Plus I think it is easier to learn what is true from fiction.
― bamcquern, Wednesday, 24 June 2009 03:43 (fifteen years ago) link
And I think what is boring in a book changes and diminishes as you work those reading muscles.
And the above two I mentioned are not chores to read (certainly not DQ, as some have suggested).
― bamcquern, Wednesday, 24 June 2009 03:44 (fifteen years ago) link
its kind of tempting here to right a lot 2 justify my love but i will just right a list instead
01 nabokov lolita02 davies deptford trilogy03 price clockers 04 bolano savage detectives05 aciman call me by your name 06 mahfouz cairo trilogy 07 mccullers heart is a lonely hunter08 nabokov speak, memory09 solzhenitsyn cancer ward 10 le guin earthsea
― Lamp, Wednesday, 24 June 2009 03:50 (fifteen years ago) link
Gustave Flaubert: Madame BovaryJacqueline Susann: Valley of the DollsAndy Warhol: The Philosophy of Andy Warhol: From A to B and Back AgainAhmadou Kourouma: MonnewIshmael Reed: Mumbo Jumbo
OTM, it's gay and butch at the same time. xposts
― collardio gelatinous,
Wha???
― Kevin John Bozelka, Wednesday, 24 June 2009 03:52 (fifteen years ago) link
Pride and Prejudice Confederacy of Dunces Toole100 Years of Solitude MarquezJustine DurrellGatsby or Beautiful and Damned Fitzgerald
― pj, Wednesday, 24 June 2009 03:53 (fifteen years ago) link
okay a full fucking ten after a few drinks:
Calvino "The Baron In The Trees"Fante "Ask The Dust"Doctorow "Billy Bathgate"Dick "Martian Time Slip"Cain "The Postman Always Rings Twice"Fowles "The Collector"Crews "Car"Fielding "Tom Jones"McCarthy "Blood Meridian"Jelinek "The Piano Teacher"
― ian, Wednesday, 24 June 2009 04:47 (fifteen years ago) link
Fowles "The Collector"
this book made a big impression on teenage me but i was never really able to get over my loathing for clegg which i felt kind of guilty over
― Lamp, Wednesday, 24 June 2009 05:02 (fifteen years ago) link
the end of the collector is maybe the most sad & accurate thing i've read abt mental illness in the context of a (very) psychological novel.
― ian, Wednesday, 24 June 2009 05:03 (fifteen years ago) link
that is to say.. the capacity for the psyche to delude the self seems almost limitless, sometimes.

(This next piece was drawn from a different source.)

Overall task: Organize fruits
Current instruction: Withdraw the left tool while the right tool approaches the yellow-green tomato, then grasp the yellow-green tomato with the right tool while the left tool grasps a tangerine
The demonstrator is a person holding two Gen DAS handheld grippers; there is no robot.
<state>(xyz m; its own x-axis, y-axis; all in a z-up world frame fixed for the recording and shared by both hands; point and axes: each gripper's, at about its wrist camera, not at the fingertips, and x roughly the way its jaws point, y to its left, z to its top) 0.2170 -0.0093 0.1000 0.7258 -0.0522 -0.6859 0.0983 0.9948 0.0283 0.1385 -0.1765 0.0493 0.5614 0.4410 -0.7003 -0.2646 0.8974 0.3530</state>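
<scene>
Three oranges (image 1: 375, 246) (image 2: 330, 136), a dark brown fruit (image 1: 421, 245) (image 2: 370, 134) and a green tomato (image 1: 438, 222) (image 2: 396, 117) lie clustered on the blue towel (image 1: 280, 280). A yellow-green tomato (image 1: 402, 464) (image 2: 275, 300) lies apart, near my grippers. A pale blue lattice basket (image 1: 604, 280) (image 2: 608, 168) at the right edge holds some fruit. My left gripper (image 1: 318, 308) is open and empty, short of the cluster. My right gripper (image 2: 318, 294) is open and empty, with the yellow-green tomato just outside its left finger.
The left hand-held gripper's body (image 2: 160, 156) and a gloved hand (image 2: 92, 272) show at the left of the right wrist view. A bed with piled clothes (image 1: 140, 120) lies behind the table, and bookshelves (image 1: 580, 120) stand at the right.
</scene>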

― ian, Wednesday, 24 June 2009 05:13 (fifteen years ago) link
yeah the way he ends it w/ clegg's thoughts is really despairing. its funny - i remember i totally h8ed the magus and was really prepared to dislike the collector for its cruelty but it wears u out. its a tough book to read but "rewarding" i think? idk
― Lamp, Wednesday, 24 June 2009 05:21 (fifteen years ago) link
it's definitely a lot more focused than the magus, anyway. it is very tough to read, but that's also what makes it so compelling--the reader's empathy with Miranada against his or her empathy with Clegg's totally fucked outlook on life. But his outlook dominates the narrative, to the extent where the reader almost has to feel disgusted with himself for sympathizing.
― ian, Wednesday, 24 June 2009 05:24 (fifteen years ago) link
btw drunk.
O'Brien - The Things They CarriedThompson - The Killer Inside MeGatsbyMcMurtry - The Last Picture ShowA Connecticut Yankee In King Arthur's Court
― My vagina has a dress code. (milo z), Wednesday, 24 June 2009 05:31 (fifteen years ago) link
i think the collector works better because it engages the reader in self-examination but in a non-gimmicky non-"whos the real sadist" way that i kind of remember the magus working.
with empathy - miranada kind of sucks shes spoiled and foolish and contemptuous and i think the book plays that against the reader she can be hard to empathize w/ because shes so relatable. and clegg is so obv reprehensible i always felt guiltly about loathing him like it was a smallness of spirit or something? but then, the end.
― Lamp, Wednesday, 24 June 2009 05:34 (fifteen years ago) link
hmm.
DFW, Infinite JestYukio Mishima, The Sea of Fertility TetralogyIan McEwan, The Child in TimeFanny Howe, Radical LoveVirginia Woolf, The WavesCharlotte Bronte, Jane EyreHollinghurst, The Line of BeautyGass, In the Heart of the Heart of the CountryChu T'Ien-Wen, Notes of a Desolate ManLovecraft, At the Mountains of Madness
I read a lot more poetry...but these are my favorites. I admire personal style in fiction more than I appreciate story-craft, or whatever.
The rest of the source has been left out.